● **DIRECTIONS**
Read through the listing below, and copy every line where the string "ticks" appears.

--- DATA SHOWN Enclosed Below ---

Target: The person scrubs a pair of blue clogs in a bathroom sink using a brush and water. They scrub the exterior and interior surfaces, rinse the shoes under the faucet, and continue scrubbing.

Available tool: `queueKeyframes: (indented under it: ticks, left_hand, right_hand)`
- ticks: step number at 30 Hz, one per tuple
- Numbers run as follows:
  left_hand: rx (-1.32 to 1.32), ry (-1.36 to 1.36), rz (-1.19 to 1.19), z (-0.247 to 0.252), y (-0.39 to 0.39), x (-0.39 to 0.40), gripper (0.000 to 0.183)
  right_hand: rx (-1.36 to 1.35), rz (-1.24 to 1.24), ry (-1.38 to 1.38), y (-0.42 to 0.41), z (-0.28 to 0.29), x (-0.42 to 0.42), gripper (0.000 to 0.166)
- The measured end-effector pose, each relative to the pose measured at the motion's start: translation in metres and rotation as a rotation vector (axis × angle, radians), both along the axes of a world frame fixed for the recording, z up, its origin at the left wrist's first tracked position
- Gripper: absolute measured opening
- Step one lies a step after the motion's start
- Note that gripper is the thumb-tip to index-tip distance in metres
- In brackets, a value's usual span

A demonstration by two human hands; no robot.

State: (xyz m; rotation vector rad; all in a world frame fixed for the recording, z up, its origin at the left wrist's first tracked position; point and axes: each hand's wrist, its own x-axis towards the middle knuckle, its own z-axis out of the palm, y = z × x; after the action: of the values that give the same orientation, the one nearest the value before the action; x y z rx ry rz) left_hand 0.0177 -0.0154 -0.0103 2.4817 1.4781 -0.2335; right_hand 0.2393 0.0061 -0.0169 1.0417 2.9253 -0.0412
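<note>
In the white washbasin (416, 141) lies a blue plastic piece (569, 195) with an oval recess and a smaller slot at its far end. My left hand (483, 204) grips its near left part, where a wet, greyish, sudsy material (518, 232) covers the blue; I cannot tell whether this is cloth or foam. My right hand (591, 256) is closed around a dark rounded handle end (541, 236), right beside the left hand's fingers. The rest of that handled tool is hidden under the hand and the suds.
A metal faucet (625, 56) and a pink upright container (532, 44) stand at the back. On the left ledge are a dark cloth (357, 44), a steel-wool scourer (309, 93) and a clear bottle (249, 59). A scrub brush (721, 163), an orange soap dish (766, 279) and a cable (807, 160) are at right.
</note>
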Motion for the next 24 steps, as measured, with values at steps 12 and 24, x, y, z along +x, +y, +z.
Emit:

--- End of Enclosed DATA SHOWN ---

● **RESULT OF THIS EXERCISE**
Available tool: `queueKeyframes: (indented under it: ticks, left_hand, right_hand)`
- ticks: step number at 30 Hz, one per tuple

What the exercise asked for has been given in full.